A Renault também se posicionou sobre o pacote de mudanças que o Liberty Media e a FIA querem impor a partir de 2021. Para a esquadra francesa, chefiada por Cyril Abiteboul, o teto orçamentário é o item de maior preocupação e deveria ser a prioridade dos chefes da F1 neste momento

Depois da McLaren falar que pode repensar sua participação na F1 se o novo regulamento falhar em proporcionar equilíbrio técnico e viabilidade financeira às equipes, a Renault também levantou a voz sobre as propostas de mudanças para 2021. Diretor-geral da equipe francesa, Cyril Abiteboul entende que o acordo para um limite de custos deve ser a primeira prioridade do Liberty Media, o grupo detentor dos direitos da categoria, e da FIA (Federação Internacional de Automobilismo). De acordo com o dirigente, o assunto é mais urgente e tem de ainda englobar a distribuição de receita entre os times do grid. Já os regulamentos técnicos e esportivos podem ser discutidos em um segundo momento. 
 
A F1 vive um período de pressão pela aprovação das novas regras para a temporada 2021. E uma reunião está marcada para essa próxima semana entre os dirigentes da categoria e o Grupo de Estratégia, formado pelas principais equipes do grid. A pauta está em encontrar uma forma de melhorar o espetáculo e também a divisão da renda.
 
"Há um diálogo entre as equipes, a direção da F1 e a FIA, especialmente no que diz respeito ao limite orçamentário", revelou Abiteboul em entrevista ao site norte-americano 'Motorsport.com'. "Esse é um conjunto muito complexo de novas regras. É algo que nunca existiu. Todos os dias, todas as semanas, estamos fazendo progresso para resolver algumas das preocupações."
Cyril Abiteboul (Foto: Xavi Bonilla/Grande Prêmio)

"No que diz respeito à Renault, entendemos que algo precisa ser seriamente feito para conter os custos e ampliar a competitividade, por isso estamos apoiando massivamente o teto orçamentário. É a resposta perfeita? Talvez não.  É a melhor resposta? Provavelmente", acrescentou o dirigente.

 
O francês ainda reiterou que o mais importante é que todas as decisões sejam tomadas rapidamente, para que as equipes e os fabricantes possam começar a trabalhar em seus projetos e se, de fato, querem assinar ou não um novo Pacto da Concórdia. "Acho que aceitamos que temos de ter algo pronto antes da metade da temporada.

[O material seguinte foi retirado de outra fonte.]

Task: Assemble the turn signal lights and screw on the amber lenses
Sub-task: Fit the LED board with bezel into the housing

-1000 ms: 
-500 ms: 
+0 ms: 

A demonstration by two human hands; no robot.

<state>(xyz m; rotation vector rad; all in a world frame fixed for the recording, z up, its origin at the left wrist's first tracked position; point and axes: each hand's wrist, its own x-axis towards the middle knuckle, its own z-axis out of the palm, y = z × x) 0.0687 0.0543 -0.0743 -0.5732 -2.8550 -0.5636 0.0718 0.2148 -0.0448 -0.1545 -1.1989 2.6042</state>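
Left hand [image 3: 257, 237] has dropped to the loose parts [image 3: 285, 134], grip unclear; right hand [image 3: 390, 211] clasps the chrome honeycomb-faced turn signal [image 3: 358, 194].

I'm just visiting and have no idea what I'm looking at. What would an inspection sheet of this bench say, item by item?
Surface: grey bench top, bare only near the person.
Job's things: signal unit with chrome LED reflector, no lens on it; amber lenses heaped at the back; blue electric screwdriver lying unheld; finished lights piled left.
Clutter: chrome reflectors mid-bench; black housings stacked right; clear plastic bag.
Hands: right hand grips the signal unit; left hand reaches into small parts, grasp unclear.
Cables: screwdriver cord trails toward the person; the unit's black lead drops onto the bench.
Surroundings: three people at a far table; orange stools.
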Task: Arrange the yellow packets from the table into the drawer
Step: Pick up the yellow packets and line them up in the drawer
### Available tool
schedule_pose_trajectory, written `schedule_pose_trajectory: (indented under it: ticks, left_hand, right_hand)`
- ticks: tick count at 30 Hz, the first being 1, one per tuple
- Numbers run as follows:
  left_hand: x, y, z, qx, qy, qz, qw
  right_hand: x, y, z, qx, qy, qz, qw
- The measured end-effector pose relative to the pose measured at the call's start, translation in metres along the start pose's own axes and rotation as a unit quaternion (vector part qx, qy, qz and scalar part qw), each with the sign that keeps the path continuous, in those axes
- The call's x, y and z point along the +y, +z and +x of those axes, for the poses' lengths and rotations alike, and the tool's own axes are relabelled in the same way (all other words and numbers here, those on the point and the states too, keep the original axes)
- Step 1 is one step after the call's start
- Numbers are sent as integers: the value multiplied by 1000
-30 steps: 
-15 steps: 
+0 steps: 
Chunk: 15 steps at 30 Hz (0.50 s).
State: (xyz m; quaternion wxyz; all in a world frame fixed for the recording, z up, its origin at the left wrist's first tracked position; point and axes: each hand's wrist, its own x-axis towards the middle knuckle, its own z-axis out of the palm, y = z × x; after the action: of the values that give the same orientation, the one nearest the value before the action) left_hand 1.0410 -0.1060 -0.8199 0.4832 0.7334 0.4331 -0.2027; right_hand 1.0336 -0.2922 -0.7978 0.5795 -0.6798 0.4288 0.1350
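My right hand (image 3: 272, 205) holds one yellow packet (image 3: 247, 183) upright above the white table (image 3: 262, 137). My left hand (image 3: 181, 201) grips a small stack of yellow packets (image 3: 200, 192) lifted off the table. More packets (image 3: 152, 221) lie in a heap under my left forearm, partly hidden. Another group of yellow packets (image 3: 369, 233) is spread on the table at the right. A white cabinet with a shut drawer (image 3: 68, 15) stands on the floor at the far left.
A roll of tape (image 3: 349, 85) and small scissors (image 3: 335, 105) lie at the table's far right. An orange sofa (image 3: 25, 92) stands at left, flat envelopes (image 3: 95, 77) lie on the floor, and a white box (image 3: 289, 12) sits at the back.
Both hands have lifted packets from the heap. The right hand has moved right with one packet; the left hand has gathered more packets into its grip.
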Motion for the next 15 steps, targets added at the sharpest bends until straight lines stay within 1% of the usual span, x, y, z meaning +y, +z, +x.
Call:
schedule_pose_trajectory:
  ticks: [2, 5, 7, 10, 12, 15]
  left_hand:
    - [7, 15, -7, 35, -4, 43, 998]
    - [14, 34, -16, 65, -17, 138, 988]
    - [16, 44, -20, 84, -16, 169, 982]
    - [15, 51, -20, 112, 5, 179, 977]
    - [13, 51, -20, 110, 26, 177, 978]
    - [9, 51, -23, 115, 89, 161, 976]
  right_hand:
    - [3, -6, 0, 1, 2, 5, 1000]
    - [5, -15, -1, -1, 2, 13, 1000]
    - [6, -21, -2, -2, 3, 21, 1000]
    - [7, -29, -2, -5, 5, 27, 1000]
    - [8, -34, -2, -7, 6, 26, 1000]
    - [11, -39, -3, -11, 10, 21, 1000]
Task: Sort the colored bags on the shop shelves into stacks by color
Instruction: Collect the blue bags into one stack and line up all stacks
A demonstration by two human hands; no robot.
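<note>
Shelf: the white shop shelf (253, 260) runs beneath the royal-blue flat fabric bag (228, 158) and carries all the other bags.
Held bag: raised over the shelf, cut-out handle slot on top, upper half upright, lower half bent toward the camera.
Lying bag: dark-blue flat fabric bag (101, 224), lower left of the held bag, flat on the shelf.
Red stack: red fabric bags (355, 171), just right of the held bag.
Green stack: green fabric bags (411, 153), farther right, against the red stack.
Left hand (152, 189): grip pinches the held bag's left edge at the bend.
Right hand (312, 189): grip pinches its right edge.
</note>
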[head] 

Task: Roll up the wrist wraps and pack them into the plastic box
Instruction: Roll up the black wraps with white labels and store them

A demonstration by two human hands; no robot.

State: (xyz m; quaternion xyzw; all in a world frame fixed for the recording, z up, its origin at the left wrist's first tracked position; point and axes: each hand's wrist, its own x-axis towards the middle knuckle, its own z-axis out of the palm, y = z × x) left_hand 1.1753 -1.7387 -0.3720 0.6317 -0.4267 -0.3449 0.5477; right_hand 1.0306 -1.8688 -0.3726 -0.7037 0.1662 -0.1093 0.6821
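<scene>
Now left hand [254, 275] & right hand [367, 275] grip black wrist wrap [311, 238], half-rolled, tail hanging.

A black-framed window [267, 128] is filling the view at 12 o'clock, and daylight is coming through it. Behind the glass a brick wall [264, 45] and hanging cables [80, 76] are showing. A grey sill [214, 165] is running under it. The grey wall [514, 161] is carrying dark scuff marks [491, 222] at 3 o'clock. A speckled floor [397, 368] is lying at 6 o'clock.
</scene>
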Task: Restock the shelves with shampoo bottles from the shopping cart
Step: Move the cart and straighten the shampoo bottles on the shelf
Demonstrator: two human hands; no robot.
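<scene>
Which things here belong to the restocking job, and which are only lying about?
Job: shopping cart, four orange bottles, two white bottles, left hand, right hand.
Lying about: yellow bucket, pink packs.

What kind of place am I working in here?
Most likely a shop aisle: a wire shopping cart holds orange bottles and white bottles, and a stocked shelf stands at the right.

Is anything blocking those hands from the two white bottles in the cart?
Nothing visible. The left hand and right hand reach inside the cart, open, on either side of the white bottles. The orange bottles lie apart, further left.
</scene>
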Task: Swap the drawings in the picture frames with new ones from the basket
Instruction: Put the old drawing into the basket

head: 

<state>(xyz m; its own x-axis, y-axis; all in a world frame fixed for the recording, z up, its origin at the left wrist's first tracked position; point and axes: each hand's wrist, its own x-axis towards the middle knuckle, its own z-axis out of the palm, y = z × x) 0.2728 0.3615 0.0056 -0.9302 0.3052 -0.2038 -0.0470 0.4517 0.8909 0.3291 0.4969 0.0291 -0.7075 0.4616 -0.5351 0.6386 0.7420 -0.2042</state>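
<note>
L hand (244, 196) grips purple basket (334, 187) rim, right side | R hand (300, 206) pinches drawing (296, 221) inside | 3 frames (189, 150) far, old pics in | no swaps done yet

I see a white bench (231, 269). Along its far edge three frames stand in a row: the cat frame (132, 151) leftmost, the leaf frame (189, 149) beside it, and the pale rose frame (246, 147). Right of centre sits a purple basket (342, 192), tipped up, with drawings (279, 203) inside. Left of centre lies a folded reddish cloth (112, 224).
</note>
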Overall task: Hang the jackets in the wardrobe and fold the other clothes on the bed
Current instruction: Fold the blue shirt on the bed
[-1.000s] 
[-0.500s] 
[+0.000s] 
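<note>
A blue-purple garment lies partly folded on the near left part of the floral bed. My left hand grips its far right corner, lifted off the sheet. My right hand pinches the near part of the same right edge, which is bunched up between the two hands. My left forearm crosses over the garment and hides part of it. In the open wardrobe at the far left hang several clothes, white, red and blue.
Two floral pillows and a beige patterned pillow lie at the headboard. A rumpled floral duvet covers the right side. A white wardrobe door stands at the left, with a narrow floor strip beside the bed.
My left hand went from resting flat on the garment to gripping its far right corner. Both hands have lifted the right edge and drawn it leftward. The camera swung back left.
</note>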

Para fazer isso, precisamos levar isso mais a sério, especialmente no lado financeiro. Para mim, três coisas não podem faltar: a distribuição de receita, o comando e o limite orçamentário. Qualquer coisa relacionada ao negócio e a sustentabilidade do modelo de negócio é importante, porque isso vai definir se a F1 é ou não uma plataforma atraente para 2021."
 
Por isso, o chefe da Renault entende que as decisões sobre o regulamento técnico podem esperar um pouco mais. "Então, quase diria que o conjunto de regras técnicas é secundário. Uma vez que o teto orçamentário esteja pronto, poderemos definir o regulamento com base nele. Essa é a nossa opinião", disse.
 
"Parece que estão com medo de perder uma, duas, três equipes. Por isso, é realmente importante que, ao invés de viver com medo, conseguir tornar a F1 uma plataforma atraente o suficiente para atrair times, para que você não seja resgatado por ninguém", encerrou Abiteboul.